Whitechapel also has some more constructive Russian literary legacies than Dostoevsky’s description of people as zombies. In the 1880s, the anarchist prince Peter Kropotkin wrote the first issue of the journal, ‘Freedom’, which you can still buy from the Freedom Press and bookshop  on Angel Alley off Whitechapel High Street. The newspaper describes itself as the “UK’s longest-running anarchist publication” and the shop as “Britain’s largest anarchist book shop”. Freedom proudly links its foundation to the moment when “Peter Kropotkin, the best-known figure in the international anarchist movement, was released from prison in France in January 1886” and Charlotte Wilson’s group invited him to come to Britain to join them. Kropotkin’s face, along with Tolstoy’s, Bakunin’s and rows of others, appears on a black and silver mural outside the bookshop.

Buildings with connections

Poet, philosopher and friend of Dostoevsky’s, Vladimir Solovyov took lodgings on great Russell Street in Bloomsbury; from where he instantly fell in love with the British Museum opposite. It later appeared in one of his philosophical poems; he spent most of his time working there, describing it in a letter as “the best institution in the world”.

Other literary buildings with connections to a fascinating era of radicalism include the library of the Bishopsgate Institute  where the archives of the Freedom Press are housed along with many others relating to socialist history. The library hosts numerous evening lectures, like the “People’s History” on May 23, revealing a half-hidden world of “pamphleteers, agitators, exiles, demonstrations and riots” and looking at “places in which radical ideas have been nurtured and revolutions planned.”

One of these must surely be the Marx Memorial Library in Clerkenwell, where Lenin edited and printed ‘Iskra’ in 1902 and 1903. Visitors can still see Lenin’s office, along with posters, pottery, and a reproduction of Rodchenko’s red and black chess set. Lenin’s time in London is well documented and there are several places associated with him. He lived on Percy Circus near King’s Cross, for instance, liked to walk on Primrose Hill and took a group of visiting Bolsheviks to Highgate Cemetery to see Karl Marx’s tomb.

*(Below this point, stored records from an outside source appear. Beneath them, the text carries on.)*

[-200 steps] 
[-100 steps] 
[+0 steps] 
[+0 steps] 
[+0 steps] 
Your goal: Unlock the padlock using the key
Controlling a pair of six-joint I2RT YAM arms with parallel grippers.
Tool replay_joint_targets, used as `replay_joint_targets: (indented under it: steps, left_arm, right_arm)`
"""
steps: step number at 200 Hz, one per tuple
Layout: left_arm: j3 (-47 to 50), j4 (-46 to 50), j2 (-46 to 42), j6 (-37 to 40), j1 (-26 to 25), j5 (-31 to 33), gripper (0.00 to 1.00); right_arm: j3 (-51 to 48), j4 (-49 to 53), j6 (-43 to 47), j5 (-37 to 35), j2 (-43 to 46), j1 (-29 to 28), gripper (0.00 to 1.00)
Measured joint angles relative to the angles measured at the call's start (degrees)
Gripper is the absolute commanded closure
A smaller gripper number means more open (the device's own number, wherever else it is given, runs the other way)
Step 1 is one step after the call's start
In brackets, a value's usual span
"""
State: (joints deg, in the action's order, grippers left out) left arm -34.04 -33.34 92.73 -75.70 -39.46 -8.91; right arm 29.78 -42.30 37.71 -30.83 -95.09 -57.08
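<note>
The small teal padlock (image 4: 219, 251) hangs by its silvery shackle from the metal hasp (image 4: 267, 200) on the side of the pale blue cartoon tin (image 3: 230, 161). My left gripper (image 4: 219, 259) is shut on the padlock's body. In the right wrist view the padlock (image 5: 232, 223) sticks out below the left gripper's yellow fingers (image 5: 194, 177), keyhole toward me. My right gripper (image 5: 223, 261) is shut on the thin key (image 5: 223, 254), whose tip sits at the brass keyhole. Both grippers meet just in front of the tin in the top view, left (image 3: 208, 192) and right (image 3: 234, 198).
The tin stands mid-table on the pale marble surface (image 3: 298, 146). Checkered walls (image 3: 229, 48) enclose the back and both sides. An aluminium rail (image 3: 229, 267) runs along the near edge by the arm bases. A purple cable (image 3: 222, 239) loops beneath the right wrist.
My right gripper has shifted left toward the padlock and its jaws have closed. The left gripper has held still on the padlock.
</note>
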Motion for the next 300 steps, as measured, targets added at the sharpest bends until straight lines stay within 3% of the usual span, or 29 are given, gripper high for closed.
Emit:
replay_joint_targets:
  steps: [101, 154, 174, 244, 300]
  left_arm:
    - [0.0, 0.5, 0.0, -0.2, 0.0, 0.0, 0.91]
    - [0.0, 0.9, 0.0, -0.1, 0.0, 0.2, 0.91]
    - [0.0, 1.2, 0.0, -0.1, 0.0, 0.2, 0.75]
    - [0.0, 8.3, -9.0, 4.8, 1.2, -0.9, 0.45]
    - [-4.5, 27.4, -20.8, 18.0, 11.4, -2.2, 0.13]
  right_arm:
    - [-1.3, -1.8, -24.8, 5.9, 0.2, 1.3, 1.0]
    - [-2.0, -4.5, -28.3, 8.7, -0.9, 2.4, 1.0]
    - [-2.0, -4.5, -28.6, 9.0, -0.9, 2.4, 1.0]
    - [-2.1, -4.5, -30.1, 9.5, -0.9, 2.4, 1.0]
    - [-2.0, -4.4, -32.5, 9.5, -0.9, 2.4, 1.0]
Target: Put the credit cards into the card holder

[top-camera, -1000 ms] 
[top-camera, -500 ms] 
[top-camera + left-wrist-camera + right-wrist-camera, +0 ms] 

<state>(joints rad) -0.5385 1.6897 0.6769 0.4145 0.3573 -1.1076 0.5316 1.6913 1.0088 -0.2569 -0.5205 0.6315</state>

The Russians are coming back

Of course, because of Lenin, far fewer Russian writers visited London over the following century; but they seem to have been making up for this over the last few years. Indeed next month, a plethora of Russian authors, agents, publishers, translators and readers are expected to gather in Earl’s Court once again for the London Book Fair. All the great names in contemporary Russian fiction will be there from Boris Akunin to Zakhar Prilepin. The Read Russia stand at the London Book Fair continues the traditions of literary cross-fertilization. Academia Rossica are organizing a prize for the best work in translation and have already announced a long list with 37 entries. Some of the authors will be giving talks at the recently opened Russian Bookshop in the flagship Waterstones store on Piccadilly. 

With the recent launch of Glagoslav publishers in London, we can expect many more Russian writers to visit London over the next few years as this new independent press is planning to translate and publish up to 35 important works by Russian and Eastern European writers that were previously not available in English.